The men's K-2 500 metres competition at the 2017 ICF Canoe Sprint World Championships in Račice took place at the Sportcentrum Račice.

==Schedule==
The schedule was as follows:

| Date | Time | Round |
| Thursday 24 August 2017 | 11:02 | Heats |
| 17:20 | Semifinals |
| Saturday 26 August 2017 | 10:10 | Final B |
| 11:41 | Final A |

All times are Central European Summer Time (UTC+2)

==Results==
===Heats===
Heat winners advanced directly to the A final.

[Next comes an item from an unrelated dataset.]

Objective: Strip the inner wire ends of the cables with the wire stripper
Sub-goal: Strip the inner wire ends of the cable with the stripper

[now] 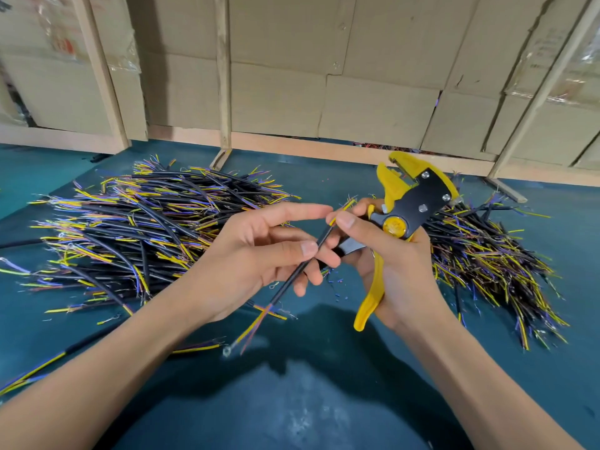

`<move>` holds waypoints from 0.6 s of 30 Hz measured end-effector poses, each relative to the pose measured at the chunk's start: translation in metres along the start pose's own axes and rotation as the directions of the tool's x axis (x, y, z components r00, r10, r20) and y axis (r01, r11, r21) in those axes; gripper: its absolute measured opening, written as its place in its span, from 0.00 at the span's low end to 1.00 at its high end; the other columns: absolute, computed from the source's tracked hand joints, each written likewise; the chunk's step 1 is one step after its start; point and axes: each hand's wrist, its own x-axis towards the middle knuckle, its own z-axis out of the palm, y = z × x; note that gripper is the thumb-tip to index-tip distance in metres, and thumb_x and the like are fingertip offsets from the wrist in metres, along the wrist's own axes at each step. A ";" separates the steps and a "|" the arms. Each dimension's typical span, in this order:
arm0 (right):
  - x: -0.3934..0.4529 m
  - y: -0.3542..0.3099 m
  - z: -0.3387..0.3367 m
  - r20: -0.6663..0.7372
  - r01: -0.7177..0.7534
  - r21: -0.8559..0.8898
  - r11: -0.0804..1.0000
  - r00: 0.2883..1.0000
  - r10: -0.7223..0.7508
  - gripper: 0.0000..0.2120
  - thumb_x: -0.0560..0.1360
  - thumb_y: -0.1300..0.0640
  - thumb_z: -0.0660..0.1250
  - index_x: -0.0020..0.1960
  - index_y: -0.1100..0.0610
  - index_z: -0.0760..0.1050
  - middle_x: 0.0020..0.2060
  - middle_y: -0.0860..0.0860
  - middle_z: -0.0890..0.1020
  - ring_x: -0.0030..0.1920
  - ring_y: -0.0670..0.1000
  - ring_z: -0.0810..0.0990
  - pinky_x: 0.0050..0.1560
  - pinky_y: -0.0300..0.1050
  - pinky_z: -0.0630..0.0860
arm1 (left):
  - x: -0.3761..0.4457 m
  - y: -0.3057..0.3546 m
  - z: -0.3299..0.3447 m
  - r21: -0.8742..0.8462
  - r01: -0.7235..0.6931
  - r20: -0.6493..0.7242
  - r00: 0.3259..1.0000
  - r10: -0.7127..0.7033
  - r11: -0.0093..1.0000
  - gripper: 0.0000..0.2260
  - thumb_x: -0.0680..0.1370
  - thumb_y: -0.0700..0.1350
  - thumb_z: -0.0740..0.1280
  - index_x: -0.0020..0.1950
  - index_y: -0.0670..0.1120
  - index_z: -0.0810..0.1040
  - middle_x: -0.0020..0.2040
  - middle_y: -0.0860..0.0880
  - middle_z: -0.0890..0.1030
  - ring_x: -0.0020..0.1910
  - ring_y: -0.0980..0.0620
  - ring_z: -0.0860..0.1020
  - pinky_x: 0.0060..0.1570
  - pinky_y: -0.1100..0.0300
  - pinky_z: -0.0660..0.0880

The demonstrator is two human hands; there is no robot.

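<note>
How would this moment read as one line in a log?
left hand: pinches black cable | right hand: holds wire stripper, fingertips on cable's wire ends | stripper off cable | piles both sides

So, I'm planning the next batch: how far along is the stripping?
Which pile is finished can't be told: both the big pile on the left and the smaller pile on the right show splayed colored ends. In hand: the left hand holds one black cable, while the right hand pinches its wire ends and holds the wire stripper, which isn't yet on it.
</note>
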 end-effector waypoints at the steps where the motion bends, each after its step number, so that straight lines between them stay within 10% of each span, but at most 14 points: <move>1: 0.000 0.000 0.000 -0.002 -0.004 0.004 1.000 1.000 0.004 0.06 0.70 0.67 0.72 0.43 0.61 0.76 0.41 0.63 0.81 0.33 0.59 0.79 0.36 0.51 0.78 | 0.001 0.000 0.001 -0.013 0.009 -0.017 1.000 -0.009 1.000 0.18 0.76 0.33 0.66 0.67 0.39 0.77 0.46 0.35 0.84 0.34 0.46 0.78 0.31 0.59 0.73; 10: 0.001 0.002 -0.003 0.072 -0.070 -0.060 0.996 0.995 0.074 0.07 0.69 0.69 0.72 0.42 0.58 0.79 0.38 0.63 0.83 0.34 0.59 0.82 0.37 0.54 0.81 | -0.002 -0.002 0.007 0.544 -0.094 -0.112 0.977 0.183 0.834 0.11 0.79 0.48 0.69 0.61 0.55 0.82 0.34 0.47 0.82 0.23 0.51 0.71 0.26 0.65 0.68; 18: 0.002 0.006 -0.002 0.023 -0.089 -0.058 0.994 0.996 0.090 0.10 0.68 0.70 0.73 0.46 0.61 0.77 0.34 0.60 0.81 0.32 0.59 0.80 0.36 0.53 0.81 | 0.000 -0.006 0.011 0.512 -0.105 -0.096 0.979 0.178 0.853 0.07 0.82 0.41 0.61 0.58 0.44 0.77 0.39 0.46 0.83 0.30 0.48 0.80 0.30 0.62 0.71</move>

The next six fastest boats in each heat advanced to the semifinals.

====Heat 1====

| Rank | Kayakers | Country | Time | Notes |
|---|---|---|---|---|
| 1 | Sébastien Jouve Guillaume Le Floch Decorchemont | France | 1:31.028 | QA |
| 2 | Maximilian Zaremba Kostja Stroinski | Germany | 1:31.284 | QS |
| 3 | Simo Boltić Dragan Hančovski | Serbia | 1:35.401 | QS |
| 4 | René Holten Poulsen Nils Jensen Boe | Denmark | 1:38.101 | QS |
| 5 | Jayden Ellis Simon McTavish | Australia | 1:38.367 | QS |
| 6 | Yevgeniy Alexeyev Alexey Dergunov | Kazakhstan | 1:40.828 | QS |
| 7 | Li Zhuang Yan Jiahao | China | 1:47.334 | QS |

====Heat 2====

| Rank | Kayakers | Country | Time | Notes |
|---|---|---|---|---|
| 1 | Rodrigo Germade Marcus Walz | Spain | 1:30.976 | QA |
| 2 | Erik Vlček Tibor Linka | Slovakia | 1:33.593 | QS |
| 3 | Ezequiel Di Giacomo Gonzalo Carreras | Argentina | 1:33.682 | QS |
| 4 | Viliyan Buchvarov Hristo Rekov | Bulgaria | 1:34.587 | QS |
| 5 | Vitaliy Bialko Raman Piatrushenka | Belarus | 1:38.043 | QS |
| 6 | Maksim Bondar Igor Dorofeev | Kyrgyzstan | 1:38.576 | QS |
| 7 | Maks Franceskin Vid Debeljak | Slovenia | 1:43.643 | QS |
| 8 | Arambam Gyanjit Singh Albert Raj Selvaraj | India | 1:46.432 |  |

====Heat 3====

| Rank | Kayakers | Country | Time | Notes |
|---|---|---|---|---|
| 1 | Bence Nádas Sándor Tótka | Hungary | 1:30.343 | QA |
| 2 | Oleg Gusev Vladislav Blintcov | Russia | 1:31.143 | QS |
| 3 | Radek Šlouf Jan Štěrba | Czech Republic | 1:31.288 | QS |
| 4 | Kaspar Sula Kaarel Alupere | Estonia | 1:33.699 | QS |
| 5 | Dorian Kliczkowski Norbert Kuczyński | Poland | 1:35.193 | QS |
| 6 | David Kopp Jhonny Blixt | Sweden | 1:35.982 | QS |
| 7 | Maizir Riyondra Tri Wahyu Buwono | Indonesia | 1:38.955 | QS |

===Semifinals===
Qualification was as follows:

The fastest three boats in each semi advanced to the A final.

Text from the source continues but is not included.